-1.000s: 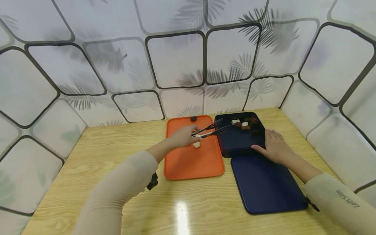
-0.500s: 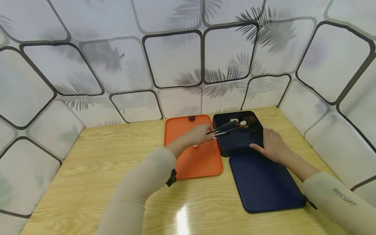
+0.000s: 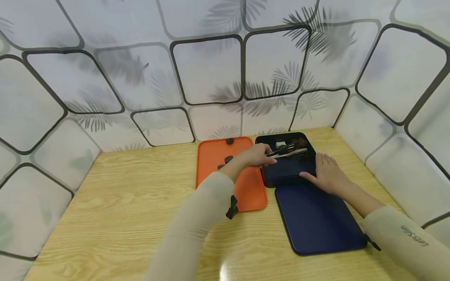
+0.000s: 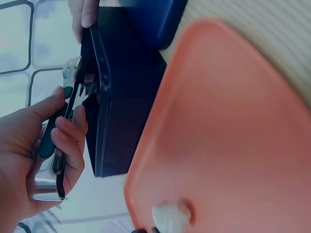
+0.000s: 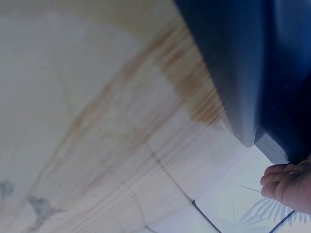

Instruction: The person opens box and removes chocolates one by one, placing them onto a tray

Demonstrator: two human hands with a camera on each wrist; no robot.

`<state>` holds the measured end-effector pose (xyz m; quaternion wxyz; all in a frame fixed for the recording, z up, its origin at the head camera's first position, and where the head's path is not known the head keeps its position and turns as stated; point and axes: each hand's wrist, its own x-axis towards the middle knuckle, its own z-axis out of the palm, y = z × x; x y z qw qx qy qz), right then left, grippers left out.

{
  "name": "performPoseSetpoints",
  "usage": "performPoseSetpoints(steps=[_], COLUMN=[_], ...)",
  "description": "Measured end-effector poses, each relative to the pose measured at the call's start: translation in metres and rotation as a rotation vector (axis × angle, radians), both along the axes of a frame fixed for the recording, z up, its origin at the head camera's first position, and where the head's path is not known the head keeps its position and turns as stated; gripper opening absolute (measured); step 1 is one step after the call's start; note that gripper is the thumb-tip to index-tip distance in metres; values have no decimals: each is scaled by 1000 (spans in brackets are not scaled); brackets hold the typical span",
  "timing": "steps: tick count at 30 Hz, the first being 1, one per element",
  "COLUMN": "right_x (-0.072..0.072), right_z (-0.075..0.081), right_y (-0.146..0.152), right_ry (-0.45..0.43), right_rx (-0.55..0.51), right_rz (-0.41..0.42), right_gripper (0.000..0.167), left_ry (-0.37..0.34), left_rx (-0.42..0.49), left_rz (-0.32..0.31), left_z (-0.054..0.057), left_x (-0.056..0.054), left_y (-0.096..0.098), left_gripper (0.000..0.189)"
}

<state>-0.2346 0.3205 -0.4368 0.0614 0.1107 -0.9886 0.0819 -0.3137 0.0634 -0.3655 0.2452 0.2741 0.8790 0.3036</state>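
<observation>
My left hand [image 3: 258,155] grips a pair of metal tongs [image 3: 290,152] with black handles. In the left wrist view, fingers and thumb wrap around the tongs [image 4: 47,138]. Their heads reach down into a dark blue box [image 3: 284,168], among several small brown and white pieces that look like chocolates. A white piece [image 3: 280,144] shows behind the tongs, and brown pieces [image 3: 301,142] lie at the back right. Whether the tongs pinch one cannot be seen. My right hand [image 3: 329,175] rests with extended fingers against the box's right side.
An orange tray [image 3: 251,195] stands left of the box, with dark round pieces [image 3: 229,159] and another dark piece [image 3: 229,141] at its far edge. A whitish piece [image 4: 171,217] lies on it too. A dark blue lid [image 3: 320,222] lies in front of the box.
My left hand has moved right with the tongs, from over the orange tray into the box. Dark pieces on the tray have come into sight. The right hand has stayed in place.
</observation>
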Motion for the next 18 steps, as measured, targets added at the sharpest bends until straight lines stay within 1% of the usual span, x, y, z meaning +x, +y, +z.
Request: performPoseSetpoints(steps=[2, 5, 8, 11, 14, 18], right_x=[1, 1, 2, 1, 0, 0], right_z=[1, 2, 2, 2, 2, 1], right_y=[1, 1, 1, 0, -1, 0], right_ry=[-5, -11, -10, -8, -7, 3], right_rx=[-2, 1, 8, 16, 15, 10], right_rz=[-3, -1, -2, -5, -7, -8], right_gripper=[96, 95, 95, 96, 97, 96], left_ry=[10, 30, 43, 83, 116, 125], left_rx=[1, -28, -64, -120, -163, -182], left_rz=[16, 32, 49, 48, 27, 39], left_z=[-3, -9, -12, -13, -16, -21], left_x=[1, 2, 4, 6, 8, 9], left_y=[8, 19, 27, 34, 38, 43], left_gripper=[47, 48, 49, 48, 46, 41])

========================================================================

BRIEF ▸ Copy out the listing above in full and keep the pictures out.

RESULT BELOW ▸
-1.000s: 
-0.500s: 
+0.000s: 
+0.000s: 
+0.000s: 

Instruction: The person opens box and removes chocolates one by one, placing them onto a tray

Demonstrator: two human hands with a camera on each wrist; no robot.

`<state>` holds the measured end-effector pose (xyz m; quaternion wxyz; all in a frame fixed for the recording, z up, its origin at the head camera's first position, and where the head's path is not known the head keeps its position and turns as stated; point and axes: each hand's wrist, its own x-axis towards the middle knuckle, its own z-axis out of the palm, y = z × x; x y z qw qx qy qz), right then left, grippers left out.

{
  "name": "performPoseSetpoints",
  "usage": "performPoseSetpoints(steps=[_], COLUMN=[_], ...)",
  "description": "Measured end-effector poses, each relative to the pose measured at the call's start: translation in metres and rotation as a rotation vector (axis × angle, radians), both along the axes of a frame fixed for the recording, z up, its origin at the head camera's first position, and where the head's path is not known the head keeps its position and turns as stated; gripper opening absolute (measured); step 1 is one step after the call's start; note that gripper is the thumb-tip to index-tip distance in metres; values have no decimals: each is scaled by 1000 (spans in brackets are not scaled); brackets hold the typical span",
  "timing": "steps: tick count at 30 Hz, the first being 1, one per element",
  "COLUMN": "right_x (-0.072..0.072), right_z (-0.075..0.081), right_y (-0.146..0.152), right_ry (-0.45..0.43), right_rx (-0.55..0.51), right_rz (-0.41..0.42), right_gripper (0.000..0.167), left_ry (-0.37..0.34), left_rx (-0.42..0.49), left_rz (-0.32..0.31), left_z (-0.054..0.057), left_x (-0.056..0.054), left_y (-0.096..0.098), left_gripper (0.000..0.189)"
}

<state>-0.2346 0.3205 -0.4368 0.0614 0.1107 -0.9886 0.0819 -0.3137 0.0634 -0.3655 0.2452 0.2741 0.8790 0.3036</state>
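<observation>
My left hand [image 3: 258,155] grips a pair of metal tongs [image 3: 290,152] with black handles. In the left wrist view, fingers and thumb wrap around the tongs [image 4: 47,138]. Their heads reach down into a dark blue box [image 3: 284,168], among several small brown and white pieces that look like chocolates. A white piece [image 3: 280,144] shows behind the tongs, and brown pieces [image 3: 301,142] lie at the back right. Whether the tongs pinch one cannot be seen. My right hand [image 3: 329,175] rests with extended fingers against the box's right side.
An orange tray [image 3: 251,195] stands left of the box, with dark round pieces [image 3: 229,159] and another dark piece [image 3: 229,141] at its far edge. A whitish piece [image 4: 171,217] lies on it too. A dark blue lid [image 3: 320,222] lies in front of the box.
My left hand has moved right with the tongs, from over the orange tray into the box. Dark pieces on the tray have come into sight. The right hand has stayed in place.
</observation>
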Motion for the next 18 steps, as measured, targets added at the sharpest bends until straight lines stay within 1% of the usual span, x, y, z meaning +x, +y, +z.
Request: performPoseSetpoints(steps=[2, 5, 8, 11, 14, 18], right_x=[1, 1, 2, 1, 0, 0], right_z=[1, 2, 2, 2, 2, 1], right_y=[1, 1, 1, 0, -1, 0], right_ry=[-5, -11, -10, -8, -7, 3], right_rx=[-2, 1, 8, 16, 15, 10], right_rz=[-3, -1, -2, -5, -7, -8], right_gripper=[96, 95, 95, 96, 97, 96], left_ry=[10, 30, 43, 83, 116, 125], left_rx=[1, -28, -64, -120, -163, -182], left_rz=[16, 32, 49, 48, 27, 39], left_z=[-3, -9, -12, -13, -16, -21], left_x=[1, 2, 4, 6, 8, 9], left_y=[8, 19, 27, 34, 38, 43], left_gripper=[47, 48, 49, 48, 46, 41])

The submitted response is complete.